'''
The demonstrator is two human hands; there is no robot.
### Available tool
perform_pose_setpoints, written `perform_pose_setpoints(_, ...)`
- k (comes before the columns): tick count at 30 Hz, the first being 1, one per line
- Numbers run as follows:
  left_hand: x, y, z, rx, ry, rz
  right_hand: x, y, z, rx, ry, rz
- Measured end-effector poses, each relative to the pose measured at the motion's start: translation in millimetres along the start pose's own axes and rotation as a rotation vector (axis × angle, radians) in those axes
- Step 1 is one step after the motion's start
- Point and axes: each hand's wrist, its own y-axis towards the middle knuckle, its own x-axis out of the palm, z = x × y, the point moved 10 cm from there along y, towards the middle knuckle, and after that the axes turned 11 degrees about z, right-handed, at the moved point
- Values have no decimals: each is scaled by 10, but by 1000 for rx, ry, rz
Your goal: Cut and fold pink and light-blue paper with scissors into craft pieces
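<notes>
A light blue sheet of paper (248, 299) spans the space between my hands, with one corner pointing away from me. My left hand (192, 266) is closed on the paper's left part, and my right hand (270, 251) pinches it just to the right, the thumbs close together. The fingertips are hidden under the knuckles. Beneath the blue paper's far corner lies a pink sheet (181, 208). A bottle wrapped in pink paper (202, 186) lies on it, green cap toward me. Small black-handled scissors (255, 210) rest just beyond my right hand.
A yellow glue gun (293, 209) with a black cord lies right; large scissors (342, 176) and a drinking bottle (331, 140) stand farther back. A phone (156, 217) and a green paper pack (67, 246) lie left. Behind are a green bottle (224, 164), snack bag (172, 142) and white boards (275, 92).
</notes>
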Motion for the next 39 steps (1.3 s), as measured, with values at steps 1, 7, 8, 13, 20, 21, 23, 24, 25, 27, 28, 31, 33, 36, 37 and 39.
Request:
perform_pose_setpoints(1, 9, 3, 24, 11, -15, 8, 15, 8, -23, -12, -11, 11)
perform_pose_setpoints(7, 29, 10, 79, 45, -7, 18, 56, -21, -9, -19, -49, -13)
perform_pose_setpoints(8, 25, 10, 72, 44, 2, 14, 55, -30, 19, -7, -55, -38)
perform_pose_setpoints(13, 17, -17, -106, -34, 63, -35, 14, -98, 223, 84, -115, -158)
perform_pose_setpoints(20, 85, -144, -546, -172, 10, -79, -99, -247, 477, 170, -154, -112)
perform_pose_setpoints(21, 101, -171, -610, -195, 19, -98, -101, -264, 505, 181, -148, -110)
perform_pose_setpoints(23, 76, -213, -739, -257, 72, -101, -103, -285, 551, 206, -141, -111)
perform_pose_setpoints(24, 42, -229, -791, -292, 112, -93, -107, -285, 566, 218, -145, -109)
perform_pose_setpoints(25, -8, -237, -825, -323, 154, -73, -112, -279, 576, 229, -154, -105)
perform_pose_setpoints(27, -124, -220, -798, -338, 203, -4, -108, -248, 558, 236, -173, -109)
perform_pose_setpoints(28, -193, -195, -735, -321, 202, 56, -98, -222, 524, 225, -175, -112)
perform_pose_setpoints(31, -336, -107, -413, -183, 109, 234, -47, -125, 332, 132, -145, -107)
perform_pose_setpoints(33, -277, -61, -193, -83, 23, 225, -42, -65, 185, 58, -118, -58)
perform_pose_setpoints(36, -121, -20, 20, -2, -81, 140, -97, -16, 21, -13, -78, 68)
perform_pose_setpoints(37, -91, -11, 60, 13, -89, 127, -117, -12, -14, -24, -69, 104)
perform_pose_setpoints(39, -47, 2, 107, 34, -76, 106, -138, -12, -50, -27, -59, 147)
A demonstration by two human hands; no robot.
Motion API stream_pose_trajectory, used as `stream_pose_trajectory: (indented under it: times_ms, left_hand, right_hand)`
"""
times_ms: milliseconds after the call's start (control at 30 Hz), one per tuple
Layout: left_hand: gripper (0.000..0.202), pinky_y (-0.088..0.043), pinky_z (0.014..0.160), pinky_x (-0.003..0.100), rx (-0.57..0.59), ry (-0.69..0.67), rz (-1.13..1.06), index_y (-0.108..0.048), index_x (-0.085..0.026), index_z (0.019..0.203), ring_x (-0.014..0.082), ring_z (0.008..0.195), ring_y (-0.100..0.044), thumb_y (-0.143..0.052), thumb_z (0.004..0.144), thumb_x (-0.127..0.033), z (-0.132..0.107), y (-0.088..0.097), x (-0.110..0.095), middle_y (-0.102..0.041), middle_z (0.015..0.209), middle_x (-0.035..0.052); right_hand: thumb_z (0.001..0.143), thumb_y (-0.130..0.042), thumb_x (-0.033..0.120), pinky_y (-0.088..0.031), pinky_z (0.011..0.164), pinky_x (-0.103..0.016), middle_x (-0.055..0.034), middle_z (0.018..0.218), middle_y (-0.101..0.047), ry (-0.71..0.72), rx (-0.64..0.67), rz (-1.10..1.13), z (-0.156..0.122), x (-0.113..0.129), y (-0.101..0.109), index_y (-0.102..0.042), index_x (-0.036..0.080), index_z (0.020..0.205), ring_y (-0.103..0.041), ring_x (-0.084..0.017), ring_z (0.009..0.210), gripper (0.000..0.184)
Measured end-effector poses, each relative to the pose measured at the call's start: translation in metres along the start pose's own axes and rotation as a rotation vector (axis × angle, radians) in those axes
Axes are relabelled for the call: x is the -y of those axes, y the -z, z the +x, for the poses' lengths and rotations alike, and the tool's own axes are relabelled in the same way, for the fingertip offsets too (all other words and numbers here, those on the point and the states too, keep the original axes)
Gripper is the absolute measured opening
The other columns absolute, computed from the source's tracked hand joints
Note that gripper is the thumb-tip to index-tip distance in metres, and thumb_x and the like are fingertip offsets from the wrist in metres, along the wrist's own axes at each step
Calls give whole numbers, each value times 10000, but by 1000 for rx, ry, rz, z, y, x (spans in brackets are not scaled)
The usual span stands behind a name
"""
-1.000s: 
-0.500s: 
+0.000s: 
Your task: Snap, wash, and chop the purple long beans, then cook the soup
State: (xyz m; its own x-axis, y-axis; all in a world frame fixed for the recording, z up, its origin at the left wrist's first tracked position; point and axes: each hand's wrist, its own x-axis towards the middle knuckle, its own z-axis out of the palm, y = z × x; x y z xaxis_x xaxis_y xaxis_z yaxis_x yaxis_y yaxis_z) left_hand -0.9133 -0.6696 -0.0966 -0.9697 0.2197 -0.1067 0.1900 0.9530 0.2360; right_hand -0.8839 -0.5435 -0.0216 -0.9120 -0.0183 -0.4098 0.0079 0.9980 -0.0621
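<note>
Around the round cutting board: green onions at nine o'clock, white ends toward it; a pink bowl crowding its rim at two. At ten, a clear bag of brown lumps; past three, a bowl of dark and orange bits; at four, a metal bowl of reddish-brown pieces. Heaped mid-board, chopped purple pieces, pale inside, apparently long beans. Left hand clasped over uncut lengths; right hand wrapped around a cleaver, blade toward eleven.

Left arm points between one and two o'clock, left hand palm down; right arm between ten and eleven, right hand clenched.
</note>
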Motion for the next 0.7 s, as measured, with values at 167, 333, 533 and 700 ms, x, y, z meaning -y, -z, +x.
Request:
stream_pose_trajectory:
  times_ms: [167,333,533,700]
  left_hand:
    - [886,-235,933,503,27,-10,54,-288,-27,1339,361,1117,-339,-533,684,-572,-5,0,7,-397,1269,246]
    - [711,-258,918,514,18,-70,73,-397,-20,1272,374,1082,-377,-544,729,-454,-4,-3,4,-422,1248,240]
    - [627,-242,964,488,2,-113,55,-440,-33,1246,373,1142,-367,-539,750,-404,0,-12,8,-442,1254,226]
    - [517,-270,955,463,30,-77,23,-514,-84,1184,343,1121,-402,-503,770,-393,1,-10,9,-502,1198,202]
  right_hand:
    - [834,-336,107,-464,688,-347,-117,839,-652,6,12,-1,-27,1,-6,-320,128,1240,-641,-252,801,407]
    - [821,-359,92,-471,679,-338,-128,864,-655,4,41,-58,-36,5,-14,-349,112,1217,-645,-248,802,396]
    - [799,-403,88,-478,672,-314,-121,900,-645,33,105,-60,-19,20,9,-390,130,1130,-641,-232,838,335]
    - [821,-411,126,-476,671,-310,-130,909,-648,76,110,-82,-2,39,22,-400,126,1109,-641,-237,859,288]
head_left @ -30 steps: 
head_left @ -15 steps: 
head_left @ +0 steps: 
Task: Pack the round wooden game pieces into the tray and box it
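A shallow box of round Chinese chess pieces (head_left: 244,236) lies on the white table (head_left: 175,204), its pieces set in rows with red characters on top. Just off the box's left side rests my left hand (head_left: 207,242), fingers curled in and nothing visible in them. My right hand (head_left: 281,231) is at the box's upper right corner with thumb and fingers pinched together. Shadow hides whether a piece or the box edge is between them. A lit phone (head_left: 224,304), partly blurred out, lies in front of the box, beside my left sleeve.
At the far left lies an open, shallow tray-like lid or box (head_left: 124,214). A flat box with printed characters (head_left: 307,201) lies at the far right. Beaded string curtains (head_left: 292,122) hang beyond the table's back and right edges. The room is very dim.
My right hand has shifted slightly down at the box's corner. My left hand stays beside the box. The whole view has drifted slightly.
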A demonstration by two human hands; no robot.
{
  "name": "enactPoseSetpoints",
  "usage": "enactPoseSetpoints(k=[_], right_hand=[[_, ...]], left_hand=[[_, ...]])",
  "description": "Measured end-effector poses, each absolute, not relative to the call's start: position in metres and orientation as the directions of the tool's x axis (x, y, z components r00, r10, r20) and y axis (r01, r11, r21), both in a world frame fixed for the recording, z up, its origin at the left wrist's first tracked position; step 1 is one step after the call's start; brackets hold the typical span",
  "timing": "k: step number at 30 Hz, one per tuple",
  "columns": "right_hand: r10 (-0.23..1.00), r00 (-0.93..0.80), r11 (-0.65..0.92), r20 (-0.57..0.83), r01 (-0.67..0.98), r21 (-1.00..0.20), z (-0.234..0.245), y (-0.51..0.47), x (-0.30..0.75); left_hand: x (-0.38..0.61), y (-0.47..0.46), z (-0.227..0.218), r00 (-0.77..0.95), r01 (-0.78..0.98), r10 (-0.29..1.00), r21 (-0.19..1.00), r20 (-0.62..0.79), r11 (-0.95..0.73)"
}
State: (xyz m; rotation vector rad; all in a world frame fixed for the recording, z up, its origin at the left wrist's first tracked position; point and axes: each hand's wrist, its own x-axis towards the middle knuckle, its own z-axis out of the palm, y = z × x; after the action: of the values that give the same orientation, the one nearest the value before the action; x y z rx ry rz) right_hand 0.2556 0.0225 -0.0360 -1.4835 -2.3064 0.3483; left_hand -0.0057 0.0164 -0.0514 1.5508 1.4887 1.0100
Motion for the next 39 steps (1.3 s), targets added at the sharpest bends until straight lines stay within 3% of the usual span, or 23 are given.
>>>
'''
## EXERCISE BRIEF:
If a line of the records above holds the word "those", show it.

## SOLUTION TO THE EXERCISE:
- Measured end-effector poses, each relative to the pose measured at the motion's start: translation in millimetres along the start pose's own axes and rotation as a rotation vector (axis × angle, radians) in those axes
Measured end-effector poses, each relative to the pose measured at the call's start: translation in metres along the start pose's own axes and rotation as a rotation vector (axis × angle, radians) in those axes
Axes are relabelled for the call: x is the -y of those axes, y the -z, z the +x, for the poses' lengths and rotations alike, and the tool's own axes are relabelled in the same way, for the fingertip offsets too (all other words and numbers here, those on the point and the states too, keep the original axes)

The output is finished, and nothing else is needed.